Boston

Massachusetts House Advances $63.3B FY27 Budget

AI Assisted Icon
Published on April 30, 2026
Massachusetts House Advances $63.3B FY27 BudgetSource: Google Street View

The Massachusetts House signed off Wednesday on its fiscal 2027 spending plan, a roughly $63.3 billion blueprint, and swatted away a string of Republican attempts to trim state tax rates, including a push to drop the income tax to 4 percent. The vote gives Beacon Hill a clear House position as lawmakers brace for a Senate counterproposal and the budget talks that will follow.

The House Ways & Means Committee filed H.5500 on April 15, outlining about $63.3 billion in proposed spending, a mid-single-digit increase over FY26. As reported by GBH, the plan leans on Fair Share surtax revenue to bolster schools, MassHealth and transportation while avoiding broad-based tax hikes. House leaders signaled from the outset that the bottom line might move during debate as members funneled hundreds of amendments into a handful of consolidated “mega” packages.

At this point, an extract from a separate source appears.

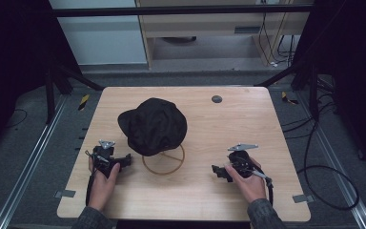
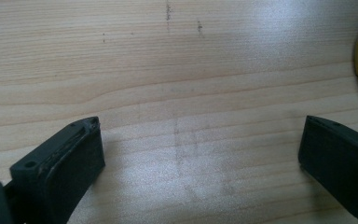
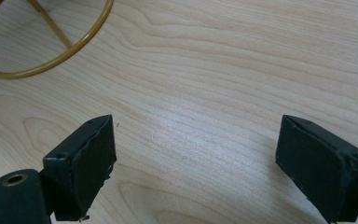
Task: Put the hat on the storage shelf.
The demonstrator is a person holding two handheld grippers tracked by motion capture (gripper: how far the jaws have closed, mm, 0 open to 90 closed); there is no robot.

On the floor, the House turned down multiple GOP revenue amendments. The Legislature’s amendment record shows votes rejecting efforts to lower the income tax and the sales tax, with Democrats arguing that cutting rates now would blow sizable holes in future budgets. Those roll calls, along with the consolidated amendment votes, are posted on the Massachusetts Legislature’s budget debate page at the Massachusetts Legislature.

What the House added

Leadership rolled hundreds of earmarks and local priorities into a few big-ticket amendment bundles and signed off on modest new spending in several areas. The Boston Herald reported that the final House package layered on about $9.4 million for education and local aid, $12.2 million for health and human services and aging, $26.5 million for labor and economic development, $8.3 million for energy and housing, $13.4 million for public health, mental health and disability services, $8 million for public safety and the judiciary, and $3.4 million for constitutional officers, state administration and transportation.

Lawmakers defend the numbers

House leaders framed the plan as a cautious play in a tricky revenue environment, not a spending binge. Speaker Ron Mariano warned of a tough fiscal year ahead, citing federal funding drop-offs and broader economic uncertainty, while Ways & Means Chair Aaron Michlewitz argued the bill makes targeted investments without raising broad-based taxes. Those arguments are outlined in the chairman’s briefing materials and in local coverage, including reporting in the Boston Globe.

What comes next

The bill now heads across the building to the Senate, where a separate spending plan is expected in the coming weeks as senators line up their own debate ahead of Memorial Day, according to reporting. If the two branches cannot quickly sync up on key differences, negotiators will be tapped for a conference committee, with the goal of hammering out a compromise budget before the new fiscal year begins on July 1, 2026. For the official fiscal-year timeline, see Mass.gov.

Why it matters locally

City and town officials are now combing through the numbers to see how the House plan might translate into final local aid and program funding as they juggle their own tight budgets. Groups such as the Massachusetts Municipal Association and analysts at MassBudget have urged a careful read of the package while the House and Senate work toward a deal.